Just got myself a couple of ascenders for a texas system. I've climbed on other peoples setups, and they all used regular old knots for configuring the webbing of their climbing rigs.
In the spirit of "doing it once and doing it right" I'm hoping folks have stumbled on (or can pass along lessons learned) tips for using a home sewing machine to stitch up foot loops for the lower ascender. 
Idea is that I heard some folks mention that to stitch webbing for life support, you have to follow a certain stitch pattern and configuration, and I'd like to practice on something that's load bearing but not life support.
The nice thing is I have a beast of an old Singer sewing machine (the guy at the repair shop told me it would take on leather no problem), so I'm not worried about straining my equipment or it not getting the stitches tight enough.
Thoughts?

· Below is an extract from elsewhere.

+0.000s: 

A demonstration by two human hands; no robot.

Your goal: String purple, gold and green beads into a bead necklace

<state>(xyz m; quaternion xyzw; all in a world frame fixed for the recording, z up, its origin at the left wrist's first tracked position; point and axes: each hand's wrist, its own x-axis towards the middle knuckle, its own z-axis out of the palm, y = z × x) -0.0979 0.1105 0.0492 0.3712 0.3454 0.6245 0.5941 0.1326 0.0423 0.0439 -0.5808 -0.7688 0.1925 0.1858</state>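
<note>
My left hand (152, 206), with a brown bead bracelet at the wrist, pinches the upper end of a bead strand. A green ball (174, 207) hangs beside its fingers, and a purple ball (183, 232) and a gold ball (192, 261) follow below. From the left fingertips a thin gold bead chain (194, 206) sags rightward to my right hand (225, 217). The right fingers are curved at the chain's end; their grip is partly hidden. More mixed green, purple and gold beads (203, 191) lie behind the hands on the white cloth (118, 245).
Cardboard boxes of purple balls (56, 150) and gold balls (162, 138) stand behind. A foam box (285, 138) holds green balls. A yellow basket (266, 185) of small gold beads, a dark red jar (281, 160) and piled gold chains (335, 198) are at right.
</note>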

Ideas? Suggestions on what NOT to do


----------



## lowandslow (Dec 21, 2014)

PIPOGuy said:


> Hey All,
> 
> Just got myself a couple of ascenders for a texas system. I've climbed on other peoples setups, and they all used regular old knots for configuring the webbing of their climbing rigs.
> In the spirit of "doing it once and doing it right" I'm hoping folks have stumbled on (or can pass along lessons learned) tips for using a home sewing machine to stitch up foot loops for the lower ascender.
> ...


My home stitching rips right out, I want to learn how to do it also, good luck : )


----------



## crotchclimber (Dec 23, 2014)

ask and you shall receive. Illustration is from On Rope and text from The Mountaineering Handbook


----------



## crotchclimber (Dec 24, 2014)

Or just get 2 Yates Speed Stirrups attached with a HMS style carabiner to the ascender.


----------



## jar944 (Dec 29, 2014)

crotchclimber said:


> ask and you shall receive. Illustration is from On Rope and text from The Mountaineering Handbook



Be aware this is #92 bonded nylon thread mentioned in the article, a home machine or even old singer will not handle it.


----------



## Bilge Rat LT 20 (Dec 30, 2014)

We used 135 and 150 thread on the web for cargo chutes.
You need an old #7 Singer for good web work.
Stay away from the needle, it is big. More of a spike/nail than a needle and the machine has a lot of momentum with a large motor and flywheel.

Get the thread tension to pull the bobbin thread 1/2 way into the web making both threads tight and the stitch strong enough to hold the load.

Keep your gear clean, dirt acts as an abrasive cutting thread and fibers as the gear moves.


----------